Restate the opening lines of the material below word for word, stopping after the line that contains "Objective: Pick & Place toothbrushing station".
[Start of Attachment]
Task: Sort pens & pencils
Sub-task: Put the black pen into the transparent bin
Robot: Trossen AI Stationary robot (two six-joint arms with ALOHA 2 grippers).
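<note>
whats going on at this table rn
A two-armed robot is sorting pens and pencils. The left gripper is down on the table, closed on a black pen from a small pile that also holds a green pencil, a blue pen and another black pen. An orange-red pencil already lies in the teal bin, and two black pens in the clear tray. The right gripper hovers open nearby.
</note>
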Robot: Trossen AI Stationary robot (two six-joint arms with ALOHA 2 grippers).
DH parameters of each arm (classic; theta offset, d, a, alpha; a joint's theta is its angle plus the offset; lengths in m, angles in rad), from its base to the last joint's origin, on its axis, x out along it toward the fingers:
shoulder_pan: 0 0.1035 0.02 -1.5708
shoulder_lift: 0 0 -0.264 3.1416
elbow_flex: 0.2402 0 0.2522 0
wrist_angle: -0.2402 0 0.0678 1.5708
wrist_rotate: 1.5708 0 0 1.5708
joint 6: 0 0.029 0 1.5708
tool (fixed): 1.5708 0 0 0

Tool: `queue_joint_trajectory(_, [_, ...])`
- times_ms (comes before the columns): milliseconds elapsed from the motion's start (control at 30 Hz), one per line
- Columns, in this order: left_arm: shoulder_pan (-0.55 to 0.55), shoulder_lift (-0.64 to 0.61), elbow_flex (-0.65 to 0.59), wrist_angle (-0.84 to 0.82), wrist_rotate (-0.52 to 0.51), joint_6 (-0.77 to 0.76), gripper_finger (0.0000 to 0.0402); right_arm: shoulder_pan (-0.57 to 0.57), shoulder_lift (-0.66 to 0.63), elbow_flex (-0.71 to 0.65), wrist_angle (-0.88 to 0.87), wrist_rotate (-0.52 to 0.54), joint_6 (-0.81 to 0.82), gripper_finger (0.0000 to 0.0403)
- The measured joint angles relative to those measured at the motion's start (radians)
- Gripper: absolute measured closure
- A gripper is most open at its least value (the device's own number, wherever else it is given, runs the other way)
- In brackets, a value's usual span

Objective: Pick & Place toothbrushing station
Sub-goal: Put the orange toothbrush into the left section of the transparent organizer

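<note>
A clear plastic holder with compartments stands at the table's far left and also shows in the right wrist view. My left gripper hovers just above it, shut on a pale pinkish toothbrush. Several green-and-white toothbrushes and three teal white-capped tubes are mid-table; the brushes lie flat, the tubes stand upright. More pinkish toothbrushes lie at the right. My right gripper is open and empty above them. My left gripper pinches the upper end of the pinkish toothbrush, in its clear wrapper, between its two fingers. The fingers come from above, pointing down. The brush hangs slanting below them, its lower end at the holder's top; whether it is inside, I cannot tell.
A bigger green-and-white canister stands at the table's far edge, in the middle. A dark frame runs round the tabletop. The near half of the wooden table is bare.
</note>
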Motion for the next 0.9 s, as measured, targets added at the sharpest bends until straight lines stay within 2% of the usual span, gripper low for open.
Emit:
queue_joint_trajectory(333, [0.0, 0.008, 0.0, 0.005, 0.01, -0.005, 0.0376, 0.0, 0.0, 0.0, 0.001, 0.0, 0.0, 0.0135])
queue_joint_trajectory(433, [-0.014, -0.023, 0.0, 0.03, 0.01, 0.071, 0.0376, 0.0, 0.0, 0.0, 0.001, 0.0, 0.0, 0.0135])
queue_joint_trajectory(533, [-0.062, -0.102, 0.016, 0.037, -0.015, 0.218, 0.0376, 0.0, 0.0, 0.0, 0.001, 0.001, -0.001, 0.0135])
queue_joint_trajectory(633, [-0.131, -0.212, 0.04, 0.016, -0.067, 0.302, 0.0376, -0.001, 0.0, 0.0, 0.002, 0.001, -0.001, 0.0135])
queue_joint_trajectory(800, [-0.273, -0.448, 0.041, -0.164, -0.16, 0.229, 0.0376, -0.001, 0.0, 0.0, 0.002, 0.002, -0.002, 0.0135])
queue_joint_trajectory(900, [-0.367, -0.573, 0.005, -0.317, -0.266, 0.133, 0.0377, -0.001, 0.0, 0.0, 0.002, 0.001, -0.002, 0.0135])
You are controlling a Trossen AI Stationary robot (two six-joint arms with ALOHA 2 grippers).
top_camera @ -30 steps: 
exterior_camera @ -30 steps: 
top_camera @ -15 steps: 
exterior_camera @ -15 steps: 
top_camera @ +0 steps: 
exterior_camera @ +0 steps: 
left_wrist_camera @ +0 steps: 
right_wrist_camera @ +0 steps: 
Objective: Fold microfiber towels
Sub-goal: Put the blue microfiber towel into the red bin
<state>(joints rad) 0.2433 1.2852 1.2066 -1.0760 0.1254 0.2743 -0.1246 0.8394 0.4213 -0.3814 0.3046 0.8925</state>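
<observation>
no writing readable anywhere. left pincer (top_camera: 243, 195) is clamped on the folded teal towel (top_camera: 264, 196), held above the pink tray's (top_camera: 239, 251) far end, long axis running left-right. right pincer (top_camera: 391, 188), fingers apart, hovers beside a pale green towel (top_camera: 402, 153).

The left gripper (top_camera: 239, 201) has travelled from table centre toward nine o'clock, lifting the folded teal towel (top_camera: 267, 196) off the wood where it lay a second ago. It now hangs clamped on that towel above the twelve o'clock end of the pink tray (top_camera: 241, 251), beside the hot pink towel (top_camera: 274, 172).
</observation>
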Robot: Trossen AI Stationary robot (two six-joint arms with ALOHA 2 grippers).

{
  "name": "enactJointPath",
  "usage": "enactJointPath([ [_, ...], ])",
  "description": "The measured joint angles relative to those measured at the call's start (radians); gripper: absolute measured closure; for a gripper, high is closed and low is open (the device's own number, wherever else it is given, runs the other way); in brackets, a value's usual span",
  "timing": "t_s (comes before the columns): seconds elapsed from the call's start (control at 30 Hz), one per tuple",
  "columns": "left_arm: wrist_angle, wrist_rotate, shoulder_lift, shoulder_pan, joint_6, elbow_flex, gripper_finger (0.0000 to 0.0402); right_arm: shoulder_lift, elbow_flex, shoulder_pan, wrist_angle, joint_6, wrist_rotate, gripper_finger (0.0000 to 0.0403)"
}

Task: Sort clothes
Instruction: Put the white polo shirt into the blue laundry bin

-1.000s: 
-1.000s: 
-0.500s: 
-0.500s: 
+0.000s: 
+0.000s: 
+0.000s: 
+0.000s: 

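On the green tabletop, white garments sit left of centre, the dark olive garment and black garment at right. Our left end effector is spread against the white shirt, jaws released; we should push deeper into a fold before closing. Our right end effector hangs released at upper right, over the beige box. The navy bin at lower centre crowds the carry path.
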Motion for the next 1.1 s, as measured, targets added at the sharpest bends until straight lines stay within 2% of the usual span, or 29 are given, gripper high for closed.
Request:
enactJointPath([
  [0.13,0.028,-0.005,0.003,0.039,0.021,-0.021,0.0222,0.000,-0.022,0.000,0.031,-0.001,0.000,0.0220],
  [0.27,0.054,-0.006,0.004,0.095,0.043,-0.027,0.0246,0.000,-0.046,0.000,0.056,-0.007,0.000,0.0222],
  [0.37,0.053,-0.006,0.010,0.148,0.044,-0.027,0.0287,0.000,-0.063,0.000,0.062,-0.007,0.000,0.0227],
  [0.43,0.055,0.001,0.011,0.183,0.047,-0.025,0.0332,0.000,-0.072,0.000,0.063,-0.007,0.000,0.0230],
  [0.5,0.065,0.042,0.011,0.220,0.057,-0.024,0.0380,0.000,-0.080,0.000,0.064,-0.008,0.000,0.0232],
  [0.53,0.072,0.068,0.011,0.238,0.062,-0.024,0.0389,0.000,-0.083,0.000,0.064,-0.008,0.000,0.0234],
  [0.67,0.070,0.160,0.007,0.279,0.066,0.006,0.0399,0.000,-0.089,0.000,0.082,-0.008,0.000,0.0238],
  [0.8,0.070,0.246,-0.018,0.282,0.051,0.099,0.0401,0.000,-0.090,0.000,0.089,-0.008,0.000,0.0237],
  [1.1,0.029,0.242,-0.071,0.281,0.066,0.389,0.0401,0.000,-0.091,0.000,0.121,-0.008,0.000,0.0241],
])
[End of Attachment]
§ Reply to the exercise:
Task: Sort pens & pencils
Sub-task: Put the black pen into the transparent bin
Robot: Trossen AI Stationary robot (two six-joint arms with ALOHA 2 grippers).
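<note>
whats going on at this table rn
A two-armed robot is sorting pens and pencils. The left gripper is down on the table, closed on a black pen from a small pile that also holds a green pencil, a blue pen and another black pen. An orange-red pencil already lies in the teal bin, and two black pens in the clear tray. The right gripper hovers open nearby.
</note>
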Robot: Trossen AI Stationary robot (two six-joint arms with ALOHA 2 grippers).
DH parameters of each arm (classic; theta offset, d, a, alpha; a joint's theta is its angle plus the offset; lengths in m, angles in rad), from its base to the last joint's origin, on its axis, x out along it toward the fingers:
shoulder_pan: 0 0.1035 0.02 -1.5708
shoulder_lift: 0 0 -0.264 3.1416
elbow_flex: 0.2402 0 0.2522 0
wrist_angle: -0.2402 0 0.0678 1.5708
wrist_rotate: 1.5708 0 0 1.5708
joint 6: 0 0.029 0 1.5708
tool (fixed): 1.5708 0 0 0

Tool: `queue_joint_trajectory(_, [_, ...])`
- times_ms (comes before the columns): milliseconds elapsed from the motion's start (control at 30 Hz), one per line
- Columns, in this order: left_arm: shoulder_pan (-0.55 to 0.55), shoulder_lift (-0.64 to 0.61), elbow_flex (-0.65 to 0.59), wrist_angle (-0.84 to 0.82), wrist_rotate (-0.52 to 0.51), joint_6 (-0.77 to 0.76), gripper_finger (0.0000 to 0.0402); right_arm: shoulder_pan (-0.57 to 0.57), shoulder_lift (-0.66 to 0.63), elbow_flex (-0.71 to 0.65), wrist_angle (-0.88 to 0.87), wrist_rotate (-0.52 to 0.54), joint_6 (-0.81 to 0.82), gripper_finger (0.0000 to 0.0403)
- The measured joint angles relative to those measured at the motion's start (radians)
- Gripper: absolute measured closure
- A gripper is most open at its least value (the device's own number, wherever else it is given, runs the other way)
- In brackets, a value's usual span

Objective: Pick & Place toothbrushing station

No additional answer text is required.